MRI was more sensitive than radiographs, effectively identifying loose bodies in 66% of cases. These cases underwent surgery because of associated femoroacetabular impingement symptoms, during which the diagnosis of SC was made. This highlights the importance of a thorough arthroscopic inspection before starting any procedure, no matter what the MRI report states.

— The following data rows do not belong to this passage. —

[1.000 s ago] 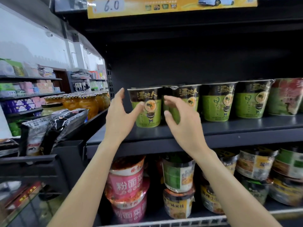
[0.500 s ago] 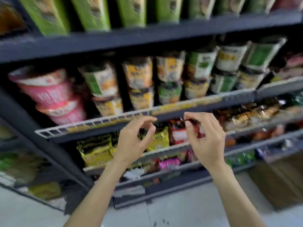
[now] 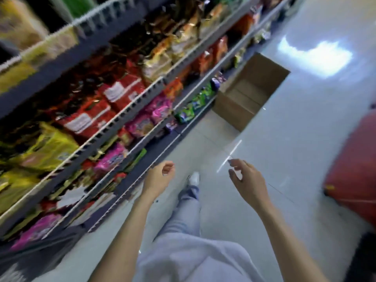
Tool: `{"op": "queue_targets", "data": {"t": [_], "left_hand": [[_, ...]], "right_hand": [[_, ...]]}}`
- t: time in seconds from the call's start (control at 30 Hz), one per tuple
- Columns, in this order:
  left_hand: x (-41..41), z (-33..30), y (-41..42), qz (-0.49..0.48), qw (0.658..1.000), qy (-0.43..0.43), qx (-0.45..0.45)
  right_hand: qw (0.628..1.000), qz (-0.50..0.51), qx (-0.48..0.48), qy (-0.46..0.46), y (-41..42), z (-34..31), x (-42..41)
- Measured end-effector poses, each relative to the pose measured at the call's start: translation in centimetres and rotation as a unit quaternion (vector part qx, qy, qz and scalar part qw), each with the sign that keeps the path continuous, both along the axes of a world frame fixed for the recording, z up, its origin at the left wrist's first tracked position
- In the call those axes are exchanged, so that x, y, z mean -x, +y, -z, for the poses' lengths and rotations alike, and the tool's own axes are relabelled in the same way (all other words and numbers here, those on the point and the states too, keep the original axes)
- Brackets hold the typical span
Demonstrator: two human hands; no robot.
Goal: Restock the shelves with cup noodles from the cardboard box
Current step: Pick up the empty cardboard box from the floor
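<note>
- Head view: the picture is blurred and tilted, looking down a shop aisle with pale floor tiles (image 3: 295, 139).
- The left hand (image 3: 157, 180) hangs in the air over the floor near the bottom of the shelves (image 3: 126, 110); its fingers are loosely curled and it holds nothing.
- The right hand (image 3: 248, 180) is also in the air, well apart from the left one, with fingers bent and spread a little; it holds nothing.
- The cardboard box (image 3: 247, 92) stands on the floor further down the aisle, just beside the lowest shelf, with its top open. From here only bare brown inside walls and bottom show; whether any cups are in it cannot be told.
- The shelves run along the left side and carry bagged goods: red packs (image 3: 120, 91), yellow bags (image 3: 46, 147) and pink bags (image 3: 142, 123).
- Below the hands are a leg in pale blue jeans (image 3: 184, 212) and a white shoe (image 3: 194, 178) on the tiles.
- A red object (image 3: 354, 165) sits at the right edge; what it is cannot be told.
</note>
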State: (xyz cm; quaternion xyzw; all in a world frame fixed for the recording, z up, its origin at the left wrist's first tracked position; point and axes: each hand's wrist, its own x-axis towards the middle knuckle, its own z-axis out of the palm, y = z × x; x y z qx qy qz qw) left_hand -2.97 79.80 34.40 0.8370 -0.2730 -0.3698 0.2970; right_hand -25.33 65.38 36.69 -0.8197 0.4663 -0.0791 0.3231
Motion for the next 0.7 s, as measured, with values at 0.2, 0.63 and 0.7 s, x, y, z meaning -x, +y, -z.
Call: {"op": "queue_targets", "data": {"t": [0.2, 0.63, 0.7], "left_hand": [[-1.5, 6.0, -16.5, 0.156, 0.982, 0.047, -0.091], [-4.9, 15.8, -55.1, 0.056, 0.984, 0.142, -0.090], [-4.9, 19.7, -58.2, 0.008, 0.983, 0.148, -0.106]], "right_hand": [[0.972, 0.150, -0.139, 0.118, -12.7, 5.6, 1.2], [0.929, 0.300, -0.215, 0.021, -47.5, 16.7, -4.3], [0.921, 0.322, -0.219, 0.012, -52.2, 20.8, -4.5]]}}
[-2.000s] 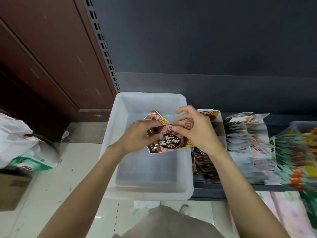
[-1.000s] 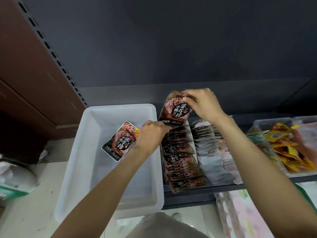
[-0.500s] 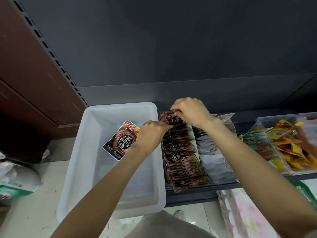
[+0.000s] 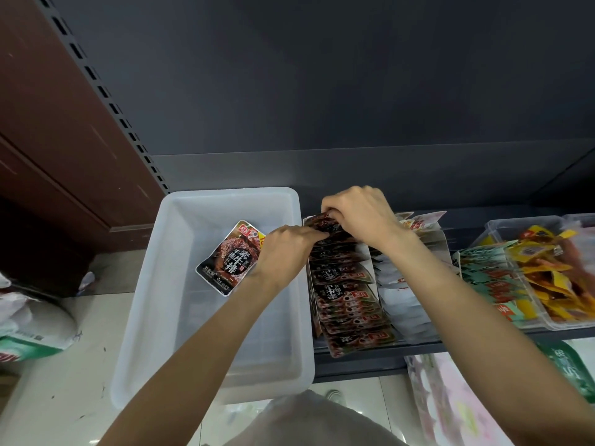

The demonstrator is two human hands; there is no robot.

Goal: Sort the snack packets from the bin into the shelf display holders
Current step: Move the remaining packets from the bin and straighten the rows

In previous studies, some correlation has been shown between degree of radiological or intra-operative joint degeneration and progression to arthritis and total hip replacement [1, 2, 7, 17]. Our findings reproduce that, since our good outcomes might be correlated to that fact that most of our patients were Tonnis grade 0 or 1. Even so, it is reasonable to conclude that such patients deserve a close follow-up, since the risk of degenerative joint disease still exists. In an attempt to minimize the risk of progression of chondral lesions, we performed microfracture whenever indicated [16].

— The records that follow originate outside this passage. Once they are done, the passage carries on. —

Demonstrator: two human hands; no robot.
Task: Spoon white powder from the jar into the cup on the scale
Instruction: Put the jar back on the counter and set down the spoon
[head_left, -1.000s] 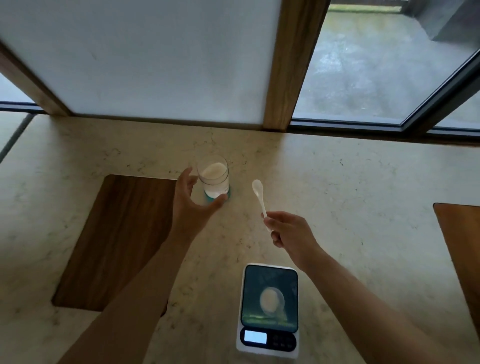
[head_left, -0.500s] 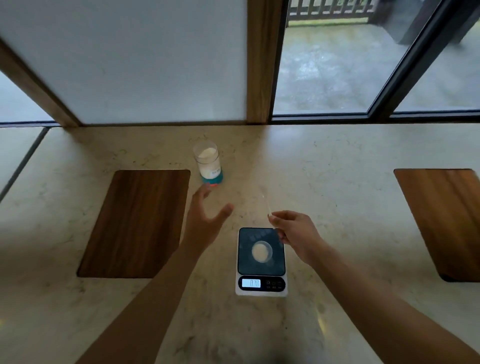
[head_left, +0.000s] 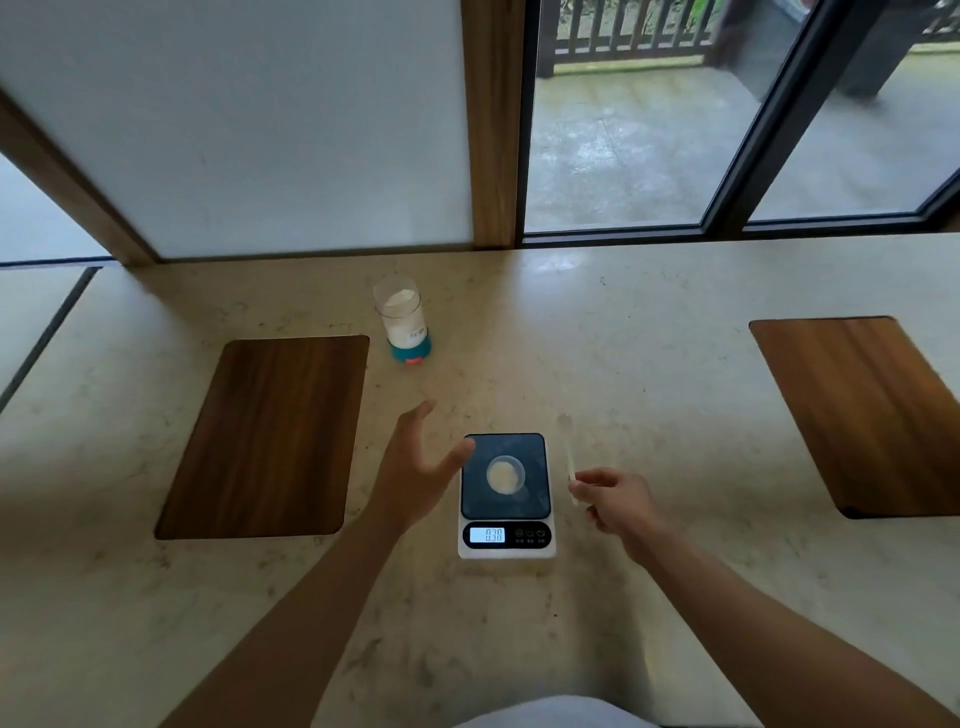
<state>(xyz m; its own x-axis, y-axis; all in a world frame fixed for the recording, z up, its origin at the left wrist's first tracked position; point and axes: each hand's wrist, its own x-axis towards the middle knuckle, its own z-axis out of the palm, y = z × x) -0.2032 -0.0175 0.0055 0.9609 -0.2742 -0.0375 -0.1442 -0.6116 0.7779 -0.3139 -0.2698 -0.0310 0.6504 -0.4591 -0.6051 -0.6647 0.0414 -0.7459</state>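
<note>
A clear jar (head_left: 402, 318) of white powder stands on a teal base at the back of the stone counter, lid off. A small clear cup (head_left: 505, 474) holding a little powder sits on the dark plate of the scale (head_left: 506, 496), whose display is lit. My left hand (head_left: 415, 467) hovers empty just left of the scale, fingers spread, thumb near the plate's corner. My right hand (head_left: 615, 501) is just right of the scale and pinches the handle of a white spoon (head_left: 567, 452), its blurred bowl pointing away from me.
A wooden board (head_left: 267, 434) is set into the counter (head_left: 649, 364) on the left, and another wooden board (head_left: 862, 410) on the right. A wall panel, a wooden post and glass doors run along the counter's far edge.
My left hand has let go of the jar and drawn back toward the scale. My right hand with the spoon has come nearer, to the scale's right side. My view has pulled back.
</note>
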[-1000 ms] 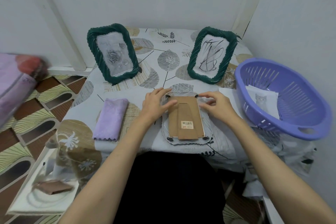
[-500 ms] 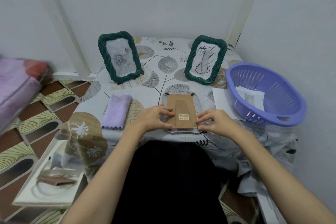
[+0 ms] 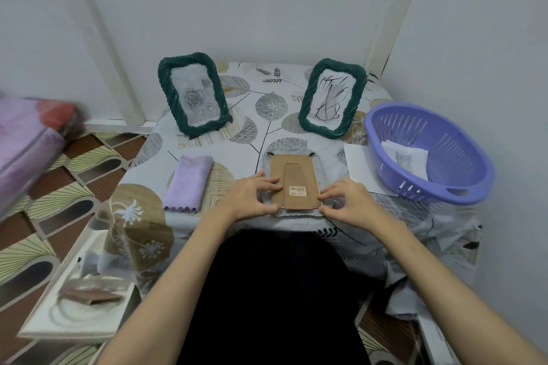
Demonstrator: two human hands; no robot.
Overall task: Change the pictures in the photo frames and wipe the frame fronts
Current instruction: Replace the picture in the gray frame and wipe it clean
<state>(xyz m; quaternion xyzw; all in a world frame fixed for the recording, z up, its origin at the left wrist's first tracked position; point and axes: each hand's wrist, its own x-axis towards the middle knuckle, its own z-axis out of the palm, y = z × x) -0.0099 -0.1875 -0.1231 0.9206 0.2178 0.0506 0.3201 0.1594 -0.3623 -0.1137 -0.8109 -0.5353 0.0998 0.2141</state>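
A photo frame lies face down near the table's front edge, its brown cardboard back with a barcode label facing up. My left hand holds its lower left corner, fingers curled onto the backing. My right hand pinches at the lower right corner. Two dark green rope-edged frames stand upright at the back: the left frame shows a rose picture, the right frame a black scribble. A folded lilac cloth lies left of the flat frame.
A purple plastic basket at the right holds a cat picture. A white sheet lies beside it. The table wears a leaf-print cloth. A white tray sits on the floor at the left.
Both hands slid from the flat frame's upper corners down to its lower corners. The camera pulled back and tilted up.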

It is important to emphasize the common association of femoroacetabular impingement and SC. In this study, the average alpha angle was above normal (indicating cam impingement), and a labral tear was the most common associated articular pathology. This association has also been reported in a recent report of five patients who had concomitant FAI and SC and were treated by surgical hip dislocation [18]. Although unproven, we feel FAI is a separate disease entity for most patients. Many of the patients included in this study were not diagnosed with SC prior to arthroscopy. They had arthroscopy for FAI and SC was discovered intraoperatively. We suggest that every patient undergoing hip arthroscopy for FAI should have a synovial biopsy if multiple loose bodies and extensive synovitis are observed after inspection. In patients who present with recurrent SC with moderate/severe osteoarthritis, a total hip arthroplasty may be indicated.

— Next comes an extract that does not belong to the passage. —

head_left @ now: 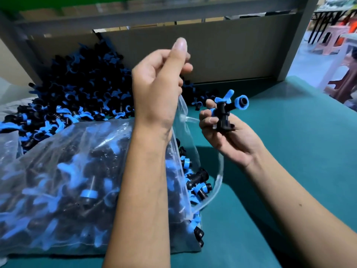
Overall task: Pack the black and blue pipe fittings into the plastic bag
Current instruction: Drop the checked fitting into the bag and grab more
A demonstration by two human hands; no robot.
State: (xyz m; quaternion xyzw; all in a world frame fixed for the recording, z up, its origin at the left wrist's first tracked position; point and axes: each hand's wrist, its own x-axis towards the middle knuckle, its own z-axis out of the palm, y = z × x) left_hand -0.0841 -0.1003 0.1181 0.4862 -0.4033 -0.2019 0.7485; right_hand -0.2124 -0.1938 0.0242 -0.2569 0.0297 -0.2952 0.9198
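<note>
A clear plastic bag [63, 182] lies on the green table, stuffed with several black and blue pipe fittings. My left hand [158, 84] pinches the upper lip of the bag's mouth and holds it lifted. Beside that mouth, to the right, my right hand [224, 130] grips a black and blue pipe fitting [226, 111] with a blue wing handle and a blue-ringed end. A big loose pile of the same fittings [77, 93] lies behind the bag against the back panel. Some fittings show at the open mouth [197, 182].
The green table top [289, 144] stretches to the right of the bag. A grey metal frame and panel [231, 51] stands behind the pile. Pink and brown plastic stools [340, 45] stand on the floor at far right.
</note>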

Although other studies have previously reported on the arthroscopic treatment of SC [1, 6, 8], ours is the only one that gathered data prospectively. We were also able to calculate multiple outcome scores, as well as ROM and subjective patient satisfaction. In addition, we provide an assessment of frequent associated pathology, providing a broader perspective of this disease’s usual clinical presentation.
Limitations
One of the limitations of our study is that we present a case series, lacking a control group. It would probably be unethical to compare arthroscopy versus conservative treatment for this disease, due to the obvious benefits of surgery. However, a prospective randomized trial comparing arthroscopy versus open surgery might be an option. Our data were gathered prospectively, which is one of the strengths of our study. However, data analysis was retrospective. Our average follow up time of 30 months is intermediary when compared with other similar studies. Maybe our low number of recurrences and total hip replacements is due to the fact that the evolution to osteoarthritis takes a longer time period. Also, it is possible that we had silent recurrences that were not diagnosed, because we did not perform a routine post-op MRI for asymptomatic patients.
CONCLUSION
Hip arthroscopy with thorough removal of loose bodies and subtotal synovectomy, coupled with an aggressive and early rehabilitation program, is an effective way of ameliorating symptoms from hip SC, yielding high levels of patient satisfaction and functional outcomes in a 2.5 years follow-up time.
CONFLICT OF INTEREST STATEMENT
FPF - MJP declares the following potential conflict of interest or source of funding: receives royalties from Smith & Nephew, Linvatec, Bledsoe, DonJoy, and Arthrosurface; is a paid consultant for Smith & Nephew and MIS;and owns stock or stock options in Smith & Nephew, Arthrosurface, HIPCO, and MIS. Research or institutional support has been received from Smith & Nephew, Siemens, Ossur, and Arthrex.